Apache Spark Java Tutorial: Simplest Guide to Get Started

Posted by Marta on February 2, 2023 Viewed 13001 times

Card image cap

This article is an Apache Spark Java Complete Tutorial, where you will learn how to write a simple Spark application. No previous knowledge of Apache Spark is required to follow this guide. Our Spark application will find out the most popular words in US Youtube Video Titles.

Firstly, I have introduced Apache Spark, its history, what it is, and how it works. And to continue, you will see how to write a simple Spark application.

History of Apache Spark

The history of Apache Spark emerged at UC Berkeley, where a group of researchers acknowledges the lack of interactivity of the MapReduce jobs. Depending on the dataset’s size, a large MapReduce job could take hours or even days to complete. Additionally, the whole Hadoop and MapReduce ecosystem was complicated and challenging to learn.

Apache Hadoop framework was an excellent solution for distributed systems introducing parallelism programming paradigm on distributed datasets. The worker nodes of a cluster will execute computations and aggregates results, producing an outcome. However, Hadoop has a few shortcomings: the system involves an elaborate set-up and not quite interactive. Fortunately, Apache Spark brought simplicity and speed to the picture.

What is Apache Spark?

Apache Spark is a computational engine that can schedule and distribute an application computation consisting of many tasks. Meaning your computation tasks or application won’t execute sequentially on a single machine. Instead, Apache Spark will split the computation into separate smaller tasks and run them in different servers within the cluster. Therefore, maximizing the power of parallelism.

Another critical improvement over Hadoop is speed. Using in-memory storage for intermediate computation results makes Apache Spark much faster than Hadoop MapReduce.

Architecture with examples

Apache Spark uses a master-slave architecture, meaning one node coordinates the computations that will execute in the other nodes.

The master node is the central coordinator which will run the driver program. The driver program will split a Spark job is smaller tasks and execute them across many distributed workers. The driver program will communicate with the distributed worker nodes through a SparkSession.

Set Up Spark Java Program

There are ways to install and execute a Spark application using different configurations. You could configure Spark to run the driver program and executor in the same single JVM in a laptop, different JVMs, or different JVMs across a cluster

In this tutorial, we will see the local configuration, which means, as mentioned before, the driver program, spark executors, and cluster manager will run all in the same JVM.

Before you start, you will need to check you have installed Java, version 8 or higher, and Maven on your machine. Check by opening the terminal and execute the following commands:

>> java -version
>> mvn -version

We will use java to write our Spark job example and Maven to manage the libraries of our program. In this case, Spark Core is the main dependency to download.

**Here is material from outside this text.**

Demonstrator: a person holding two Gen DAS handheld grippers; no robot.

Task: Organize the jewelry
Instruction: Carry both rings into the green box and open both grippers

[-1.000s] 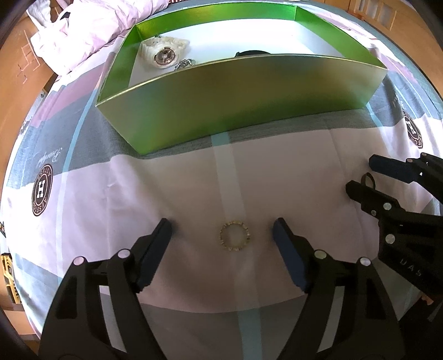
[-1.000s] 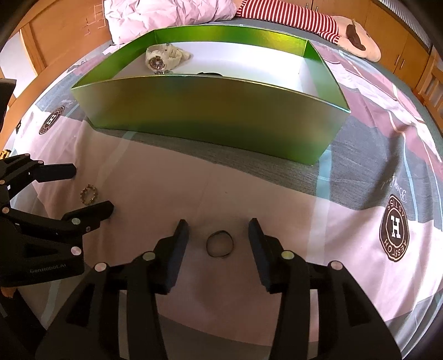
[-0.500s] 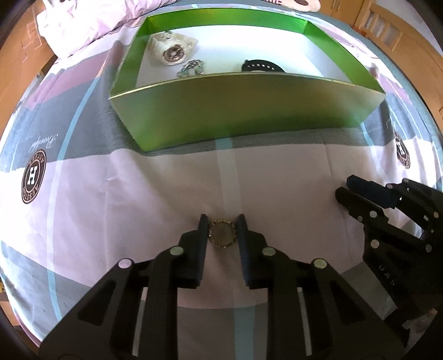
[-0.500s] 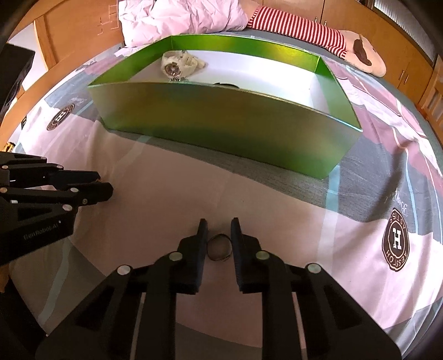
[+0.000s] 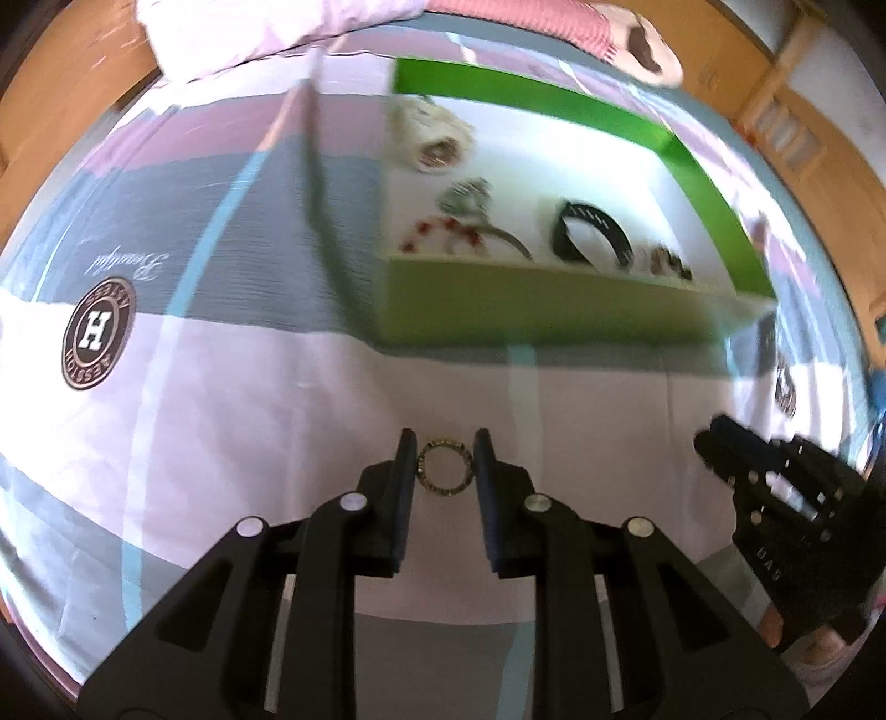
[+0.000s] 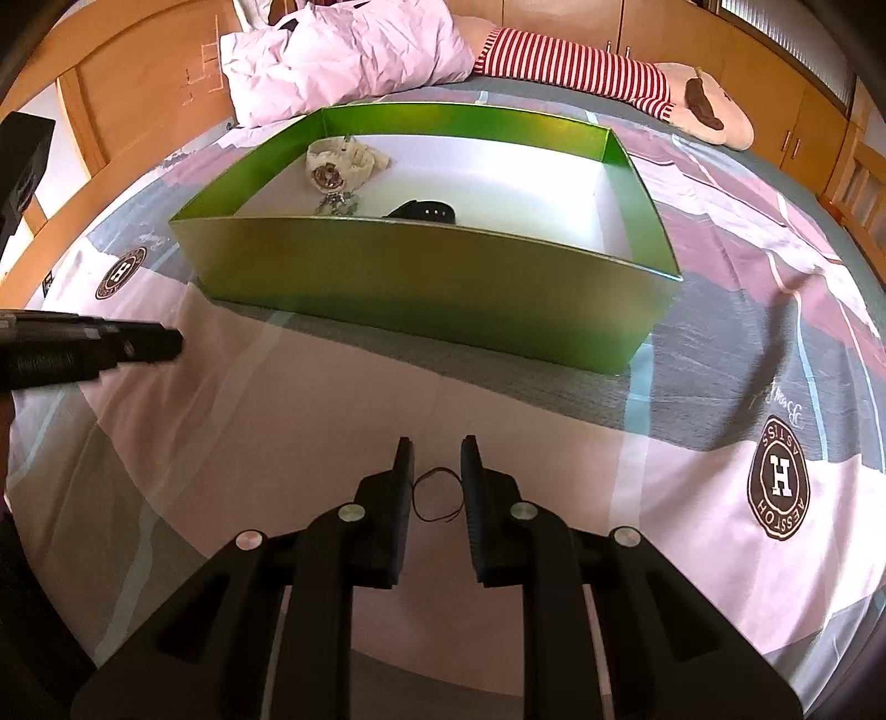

Step 1) Create the project

Once you checked Java and Maven are installed on your laptop, the first step is creating the project where our code will go. To do so, we will use maven. Create the project by opening your terminal and running the following command:

>>mvn archetype:generate -DgroupId=com.example.app -DartifactId=spark-example -DarchetypeArtifactId=maven-archetype-quickstart

The previous command will create a new directory containing an empty project. Next, we will need to modify some of the files. Therefore you will need to open this project with your preferred IDE. In my case, I will be using IntelliJ IDEA, which is a great IDE that I fully recommend.

Step 2) Add Spark dependencies.

At this point, we have created a project and open it. Next, you will need to include the Spark dependency in your project to get access to the Spark functionality. You can do so by opening the pom.xml file and the following within the <dependencies> tag:

    <dependency>
      <groupId>org.apache.spark</groupId>
      <artifactId>spark-core_2.12</artifactId>
      <version>3.0.1</version>
    </dependency>

Adding the previous snippet will indicate to Maven pull all necessary dependencies to write a Spark application.

Step 3) Download the dataset.

Now that you set up your project, we will need a dataset to analyze. In this case, we will use a dataset that contains US Youtube videos and information like the number of views, likes, dislikes, etc. However, since we want to know the most popular title word, we will focus on the title.

To download the dataset, go to www.kaggle.com site using the link below and select the USvideos.csv file, and click on download:

Download the dataset

Kaggle is a site that contains a vast number of datasets, convenient for experimenting with big data and machine learning. It is entirely free to use.

Once you have download the USvideos.csv file, save it in a directory within your project. In my case, I have kept it in the directory data/youtube:

Write an Apache Spark Java Program

And finally, we arrive at the last step of the Apache Spark Java Tutorial, writing the code of the Apache Spark Java program. So far, we create the project and download a dataset, so you are ready to write a spark program that analyses this data. Specifically, we will find out the most frequently used words in trending youtube titles.

To create the Spark application, I will make a class called YoutubeTitleWordCount and add our code within the main method. Our code will carry out the following steps:

  • Create a Spark Context, which is the entry point to the Spark core functionality.
  • Loading the dataset as an RDD. The RDD is a Spark Core abstraction for working with data.
  • Running some transformation, extract all titles, remove the rest of fields, lower case and remove any punctuation from the titles, and split them into words.
  • Counting the word occurrences, sort them, and print them.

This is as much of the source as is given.